SOUTHINGTON, Conn. (WTNH) — When snow falls, a lot of people will clear their driveways and sidewalks, but they’ll forget fire hydrants on their block. But there is a program aimed at making sure firefighters can easily get to a hydrant in an emergency.
The last thing you want to see if your house goes up in flames is firefighters digging desperately to find a hydrant.
“The quicker they can adapt a hydrant, the faster they can fight fire,” said Fred Rogers, Southington Water Department.
The town sent out a letter, urging residents to adopt a hydrant. This way someone is responsible for clearing them, if the town can’t get to them, especially in residential areas. It’s a tall task, seeing as how Southington alone has more than 1,400 fire hydrants.
“But obviously with so many snow events in Connecticut in recent years, it’s difficult, so we ask residents adopt a hydrant close to their business or house” said Rogers.

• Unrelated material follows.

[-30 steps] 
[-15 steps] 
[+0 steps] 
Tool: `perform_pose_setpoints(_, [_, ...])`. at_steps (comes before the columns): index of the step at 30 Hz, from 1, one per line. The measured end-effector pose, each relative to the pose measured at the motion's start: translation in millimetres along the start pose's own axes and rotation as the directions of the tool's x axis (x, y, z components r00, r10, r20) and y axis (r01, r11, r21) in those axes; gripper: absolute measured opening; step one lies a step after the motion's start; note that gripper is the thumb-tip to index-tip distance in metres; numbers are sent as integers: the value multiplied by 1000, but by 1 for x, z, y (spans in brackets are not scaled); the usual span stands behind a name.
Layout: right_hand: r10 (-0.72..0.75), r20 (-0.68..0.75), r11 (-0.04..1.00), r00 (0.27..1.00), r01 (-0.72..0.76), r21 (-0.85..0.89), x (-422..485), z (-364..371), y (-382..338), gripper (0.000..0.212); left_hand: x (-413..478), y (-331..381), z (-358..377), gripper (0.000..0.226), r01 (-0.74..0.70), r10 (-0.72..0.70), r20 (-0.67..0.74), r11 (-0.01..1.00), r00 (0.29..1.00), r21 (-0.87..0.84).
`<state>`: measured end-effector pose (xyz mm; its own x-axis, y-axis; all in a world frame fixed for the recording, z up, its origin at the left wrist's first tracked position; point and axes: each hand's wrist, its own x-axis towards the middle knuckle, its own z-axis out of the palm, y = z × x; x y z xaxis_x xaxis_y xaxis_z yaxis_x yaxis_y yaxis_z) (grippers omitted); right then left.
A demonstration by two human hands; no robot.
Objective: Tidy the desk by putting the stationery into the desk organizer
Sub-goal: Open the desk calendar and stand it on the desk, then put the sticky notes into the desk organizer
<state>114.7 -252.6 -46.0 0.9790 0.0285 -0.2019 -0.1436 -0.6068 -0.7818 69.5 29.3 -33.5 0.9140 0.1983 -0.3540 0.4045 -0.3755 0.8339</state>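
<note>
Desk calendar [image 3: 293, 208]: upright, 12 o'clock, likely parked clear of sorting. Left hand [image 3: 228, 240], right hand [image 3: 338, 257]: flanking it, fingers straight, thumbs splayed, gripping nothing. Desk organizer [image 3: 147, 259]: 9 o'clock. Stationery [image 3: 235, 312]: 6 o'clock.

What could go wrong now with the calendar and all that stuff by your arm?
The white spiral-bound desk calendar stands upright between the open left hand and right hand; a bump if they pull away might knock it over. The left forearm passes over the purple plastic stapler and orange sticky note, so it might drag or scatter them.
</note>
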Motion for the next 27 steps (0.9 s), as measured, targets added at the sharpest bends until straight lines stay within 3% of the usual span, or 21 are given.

It’s one of the biggest issues fire crews face every winter. It doesn’t take much for someone to forget a hydrant near their home. Especially if it’s buried.
“Our homeowner is our best ally in that case, in order to help us facilitate digging out that hydrant,” said Battalion Chief Anthony Fabrizi, Milford Fire Department.
Fabrizi says every second counts when there’s an emergency.
“It’s known that a fire can double in size every 30 seconds, so if you think about it, if we arrive on scene and we find a buried hydrant, we have to take that extra time to clear that hydrant in order to establish a water supply,” said Fabrizi. “That prevents us from getting to the scene to affect a rescue possibly or put out that fire.”
Fire fighters recommend when digging out the hydrant you leave an area roughly 2 to 3 feet. That will allow them to get in there and hook up any hoses if need be.